=== Task objective ===
Once the data has been read, restate all of it exactly.

=== Supplied data ===

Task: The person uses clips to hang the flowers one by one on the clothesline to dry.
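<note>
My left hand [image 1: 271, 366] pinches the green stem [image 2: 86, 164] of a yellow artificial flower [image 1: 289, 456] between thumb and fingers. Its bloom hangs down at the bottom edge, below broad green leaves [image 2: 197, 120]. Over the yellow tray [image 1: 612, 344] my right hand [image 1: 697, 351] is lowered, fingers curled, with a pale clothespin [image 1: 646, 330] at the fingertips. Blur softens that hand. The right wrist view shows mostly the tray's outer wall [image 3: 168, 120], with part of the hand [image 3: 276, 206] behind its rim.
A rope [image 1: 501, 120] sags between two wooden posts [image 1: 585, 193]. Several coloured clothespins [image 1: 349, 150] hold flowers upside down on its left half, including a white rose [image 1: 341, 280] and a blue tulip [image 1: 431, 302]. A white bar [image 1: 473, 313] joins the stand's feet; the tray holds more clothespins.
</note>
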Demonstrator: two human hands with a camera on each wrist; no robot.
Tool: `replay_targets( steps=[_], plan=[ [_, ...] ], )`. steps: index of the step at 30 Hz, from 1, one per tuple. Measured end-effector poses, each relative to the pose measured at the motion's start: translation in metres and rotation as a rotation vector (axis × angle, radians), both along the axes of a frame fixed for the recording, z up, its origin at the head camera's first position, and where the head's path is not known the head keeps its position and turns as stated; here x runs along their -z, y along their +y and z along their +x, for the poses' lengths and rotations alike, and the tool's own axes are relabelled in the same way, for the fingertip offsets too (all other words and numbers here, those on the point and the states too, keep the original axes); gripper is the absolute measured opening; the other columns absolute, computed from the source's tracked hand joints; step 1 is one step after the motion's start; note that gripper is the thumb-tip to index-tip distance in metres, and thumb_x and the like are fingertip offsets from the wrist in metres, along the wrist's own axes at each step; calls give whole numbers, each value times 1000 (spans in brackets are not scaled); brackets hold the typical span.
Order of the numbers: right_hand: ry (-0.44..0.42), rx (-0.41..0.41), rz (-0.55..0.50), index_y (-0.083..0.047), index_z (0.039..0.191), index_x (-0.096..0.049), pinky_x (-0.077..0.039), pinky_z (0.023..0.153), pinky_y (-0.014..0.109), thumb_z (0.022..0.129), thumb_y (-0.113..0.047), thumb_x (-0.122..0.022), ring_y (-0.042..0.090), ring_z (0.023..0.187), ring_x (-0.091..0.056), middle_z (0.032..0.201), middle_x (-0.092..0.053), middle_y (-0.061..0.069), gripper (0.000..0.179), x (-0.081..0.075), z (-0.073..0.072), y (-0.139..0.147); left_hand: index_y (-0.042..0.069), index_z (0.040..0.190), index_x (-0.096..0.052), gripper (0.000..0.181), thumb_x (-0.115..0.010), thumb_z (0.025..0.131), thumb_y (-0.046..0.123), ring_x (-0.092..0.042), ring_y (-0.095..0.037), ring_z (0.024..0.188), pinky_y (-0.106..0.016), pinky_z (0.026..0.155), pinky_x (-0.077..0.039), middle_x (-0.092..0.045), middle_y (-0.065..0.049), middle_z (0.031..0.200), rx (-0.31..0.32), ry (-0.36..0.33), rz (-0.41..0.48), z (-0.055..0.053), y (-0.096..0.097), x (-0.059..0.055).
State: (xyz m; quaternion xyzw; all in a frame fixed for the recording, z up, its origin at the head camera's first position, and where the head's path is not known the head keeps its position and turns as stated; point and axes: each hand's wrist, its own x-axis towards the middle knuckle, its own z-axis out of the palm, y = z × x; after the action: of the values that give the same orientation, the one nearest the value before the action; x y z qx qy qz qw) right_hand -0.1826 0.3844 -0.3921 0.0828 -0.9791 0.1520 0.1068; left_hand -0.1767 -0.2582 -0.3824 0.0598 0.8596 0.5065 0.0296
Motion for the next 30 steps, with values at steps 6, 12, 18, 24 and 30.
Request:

=== Task answer ===
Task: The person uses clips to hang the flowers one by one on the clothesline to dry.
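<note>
My left hand [image 1: 271, 366] pinches the green stem [image 2: 86, 164] of a yellow artificial flower [image 1: 289, 456] between thumb and fingers. Its bloom hangs down at the bottom edge, below broad green leaves [image 2: 197, 120]. Over the yellow tray [image 1: 612, 344] my right hand [image 1: 697, 351] is lowered, fingers curled, with a pale clothespin [image 1: 646, 330] at the fingertips. Blur softens that hand. The right wrist view shows mostly the tray's outer wall [image 3: 168, 120], with part of the hand [image 3: 276, 206] behind its rim.
A rope [image 1: 501, 120] sags between two wooden posts [image 1: 585, 193]. Several coloured clothespins [image 1: 349, 150] hold flowers upside down on its left half, including a white rose [image 1: 341, 280] and a blue tulip [image 1: 431, 302]. A white bar [image 1: 473, 313] joins the stand's feet; the tray holds more clothespins.
</note>
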Demonstrator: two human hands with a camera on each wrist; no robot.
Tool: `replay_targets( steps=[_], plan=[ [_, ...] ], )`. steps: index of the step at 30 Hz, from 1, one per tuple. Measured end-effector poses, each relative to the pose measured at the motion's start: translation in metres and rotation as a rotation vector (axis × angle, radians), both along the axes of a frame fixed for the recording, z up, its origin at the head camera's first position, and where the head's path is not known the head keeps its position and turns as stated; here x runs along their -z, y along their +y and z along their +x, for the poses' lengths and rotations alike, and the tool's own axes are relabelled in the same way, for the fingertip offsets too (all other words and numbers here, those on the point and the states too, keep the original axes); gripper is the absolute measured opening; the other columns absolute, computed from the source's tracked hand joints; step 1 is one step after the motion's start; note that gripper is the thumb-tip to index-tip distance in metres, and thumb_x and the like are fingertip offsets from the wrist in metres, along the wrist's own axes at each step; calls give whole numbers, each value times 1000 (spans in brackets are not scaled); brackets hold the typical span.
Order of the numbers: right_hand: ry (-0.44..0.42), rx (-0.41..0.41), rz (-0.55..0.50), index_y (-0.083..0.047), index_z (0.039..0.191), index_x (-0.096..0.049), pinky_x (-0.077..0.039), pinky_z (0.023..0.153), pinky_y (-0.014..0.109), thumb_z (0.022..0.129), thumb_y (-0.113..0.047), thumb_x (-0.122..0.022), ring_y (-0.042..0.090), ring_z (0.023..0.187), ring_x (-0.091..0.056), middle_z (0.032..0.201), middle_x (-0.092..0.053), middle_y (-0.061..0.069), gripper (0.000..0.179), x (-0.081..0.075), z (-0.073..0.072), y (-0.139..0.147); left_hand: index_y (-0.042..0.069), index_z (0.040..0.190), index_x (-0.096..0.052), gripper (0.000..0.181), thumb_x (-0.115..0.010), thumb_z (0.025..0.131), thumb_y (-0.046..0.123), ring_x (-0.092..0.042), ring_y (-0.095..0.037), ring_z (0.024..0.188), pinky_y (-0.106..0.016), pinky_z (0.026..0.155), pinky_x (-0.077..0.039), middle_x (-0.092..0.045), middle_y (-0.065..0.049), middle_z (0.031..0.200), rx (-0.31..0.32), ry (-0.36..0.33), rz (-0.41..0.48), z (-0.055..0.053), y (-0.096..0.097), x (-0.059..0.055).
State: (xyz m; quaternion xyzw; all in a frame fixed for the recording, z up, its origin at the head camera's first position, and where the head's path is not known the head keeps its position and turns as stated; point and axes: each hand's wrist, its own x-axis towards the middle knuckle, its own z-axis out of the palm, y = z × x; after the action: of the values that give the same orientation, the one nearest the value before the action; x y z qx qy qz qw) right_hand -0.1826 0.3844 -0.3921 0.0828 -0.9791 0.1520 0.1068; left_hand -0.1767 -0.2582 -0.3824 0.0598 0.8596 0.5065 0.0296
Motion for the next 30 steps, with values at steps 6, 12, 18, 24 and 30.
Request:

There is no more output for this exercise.